Department of Biology
Research Opportunities
Dr. Robert H. Kretsinger
Protein Structure, Function, and Evolution
In collaboration with Carl Creutz in Pharmacology we have determined the crystal structure of the calcium bound form of annexin VI to 2.9 Å resolution. The structure consists of two discs (domains 1-4 and 5-8) that are tipped 90o to one another. Under some conditions the two discs lie on a lipid monolayer both in the same orientation; under other conditions disc 5-8 is flipped over to antiparallel, as seen in 3D reconstructions from electron micrographs of 2D crystals. The crystal structure of T356D, at 2.5 Å, intended to mimic phosphorylation, reveals five Ca2+ ions not found in the wild type annexin VI.
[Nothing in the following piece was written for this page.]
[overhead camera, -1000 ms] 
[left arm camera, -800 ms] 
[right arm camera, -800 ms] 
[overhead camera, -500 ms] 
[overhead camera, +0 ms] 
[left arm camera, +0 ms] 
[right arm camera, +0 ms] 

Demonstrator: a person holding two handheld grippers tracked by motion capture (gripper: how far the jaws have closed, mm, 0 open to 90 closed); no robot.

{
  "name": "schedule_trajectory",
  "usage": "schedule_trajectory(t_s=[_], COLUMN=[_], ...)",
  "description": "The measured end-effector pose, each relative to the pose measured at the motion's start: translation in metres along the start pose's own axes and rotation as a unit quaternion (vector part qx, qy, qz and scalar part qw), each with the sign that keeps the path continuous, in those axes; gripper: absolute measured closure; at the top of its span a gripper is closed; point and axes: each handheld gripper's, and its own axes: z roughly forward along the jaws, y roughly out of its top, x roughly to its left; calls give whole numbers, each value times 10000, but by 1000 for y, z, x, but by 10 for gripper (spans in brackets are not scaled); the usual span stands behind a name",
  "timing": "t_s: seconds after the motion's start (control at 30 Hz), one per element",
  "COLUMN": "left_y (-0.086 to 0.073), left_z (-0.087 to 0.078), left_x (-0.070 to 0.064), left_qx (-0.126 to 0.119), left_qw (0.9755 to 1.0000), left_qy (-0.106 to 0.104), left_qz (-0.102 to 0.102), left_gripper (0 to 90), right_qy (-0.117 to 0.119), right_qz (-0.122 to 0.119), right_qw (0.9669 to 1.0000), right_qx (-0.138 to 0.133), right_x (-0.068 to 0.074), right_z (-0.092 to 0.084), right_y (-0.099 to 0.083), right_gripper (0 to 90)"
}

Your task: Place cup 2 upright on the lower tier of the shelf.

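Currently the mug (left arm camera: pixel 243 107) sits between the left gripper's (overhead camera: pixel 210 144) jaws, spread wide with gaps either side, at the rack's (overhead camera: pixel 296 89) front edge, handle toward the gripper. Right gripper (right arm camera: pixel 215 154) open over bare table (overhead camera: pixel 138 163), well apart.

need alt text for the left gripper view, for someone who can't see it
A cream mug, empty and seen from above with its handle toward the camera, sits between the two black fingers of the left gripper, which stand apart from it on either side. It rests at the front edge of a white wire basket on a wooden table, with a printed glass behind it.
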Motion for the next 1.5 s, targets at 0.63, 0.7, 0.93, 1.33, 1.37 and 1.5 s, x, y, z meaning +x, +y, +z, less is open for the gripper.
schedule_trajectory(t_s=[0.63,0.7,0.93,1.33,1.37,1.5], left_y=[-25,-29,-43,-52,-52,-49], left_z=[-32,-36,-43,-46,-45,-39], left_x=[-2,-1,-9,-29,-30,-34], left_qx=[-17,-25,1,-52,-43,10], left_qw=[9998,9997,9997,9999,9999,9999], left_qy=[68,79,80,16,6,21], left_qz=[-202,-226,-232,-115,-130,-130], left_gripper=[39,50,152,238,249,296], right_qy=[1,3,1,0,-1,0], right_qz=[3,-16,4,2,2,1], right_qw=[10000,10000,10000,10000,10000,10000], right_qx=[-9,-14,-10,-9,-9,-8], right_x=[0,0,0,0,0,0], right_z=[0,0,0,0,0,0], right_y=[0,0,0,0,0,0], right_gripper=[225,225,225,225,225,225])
In collaboration with Ron Bauerle, Department of Biology, we have determined several crystal structures of the phenylalanine inhibited form of 3-deoxy-D-arabino-heptulosonate-7-phosphate synthase from E. coli. DAHPS condenses erythrose-4-phosphate and phosphoenolpyruvate to form DAHP, the precursor of all aromatic compounds in bacteria and plants. The sites of E4P, Mn2+, and PEP are located near the C-end of a (b/a)8 TIM-barrel. We have determined the structure of DAHPS(Phe)*Mn*PEP with and without the feedback inhibitor, phenylalanine, bound and have traced the changes in conformation from the Phe site to the active site. E4P can no longer bind and the PEP flips its orientation in DAHPS upon binding of Phe 20 Å away! Numerous mutants of DAHPS have been analyzed in terms of these crystals structures. We have proposed a mechanism of enzyme action and a mechanism for feedback inhibition.
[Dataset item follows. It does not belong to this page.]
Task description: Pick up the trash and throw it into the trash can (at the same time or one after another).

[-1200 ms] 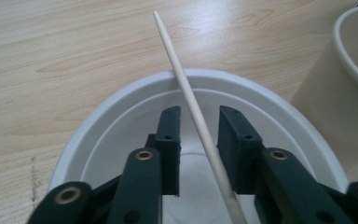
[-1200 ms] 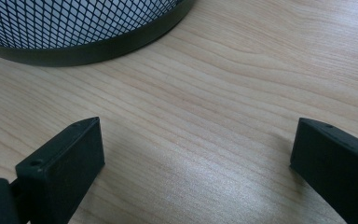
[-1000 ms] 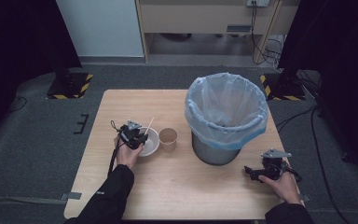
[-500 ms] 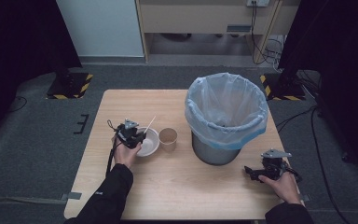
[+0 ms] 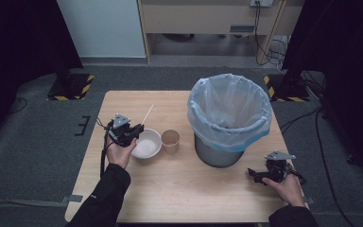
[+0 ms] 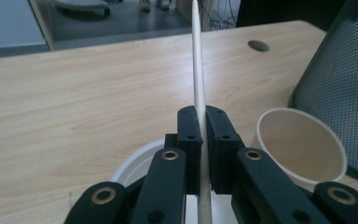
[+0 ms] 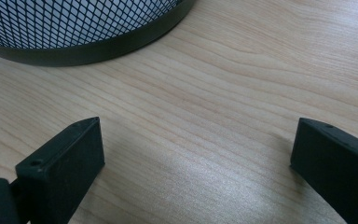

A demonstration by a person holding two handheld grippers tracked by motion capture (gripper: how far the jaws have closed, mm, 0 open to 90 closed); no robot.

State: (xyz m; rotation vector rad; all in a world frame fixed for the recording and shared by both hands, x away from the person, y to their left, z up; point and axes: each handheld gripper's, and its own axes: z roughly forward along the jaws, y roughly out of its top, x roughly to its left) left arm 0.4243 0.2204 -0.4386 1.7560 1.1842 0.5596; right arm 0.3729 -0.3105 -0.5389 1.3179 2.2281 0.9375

With Julie Sando, Anesthesiology, we have made 2D reconstructions from electron micrographs of protein kinase C-d, of its regulatory domain, and of PKCd complexed with myelin basic protein. The C1 domain of RDd is imbedded in the phospholipid monolayer. The binding of MBP to the catalytic domain of PKCd causes a shift in orientation of the catalytic domain relative to the regulatory domain. These E.M. studies are being extended to 3D. We anticipate being able to fit existing crystal structures of domains of PKC into the low resolution 3D model of the intact protein interacting with a membrane surface. Our lab has a long standing interest in protein evolution; we have focussed on generating and interpreting dendrograms of EF-hand containing proteins as well as those with leucine rich repeats. We have promising results on a new program whose goal is ab initio prediction of protein structure.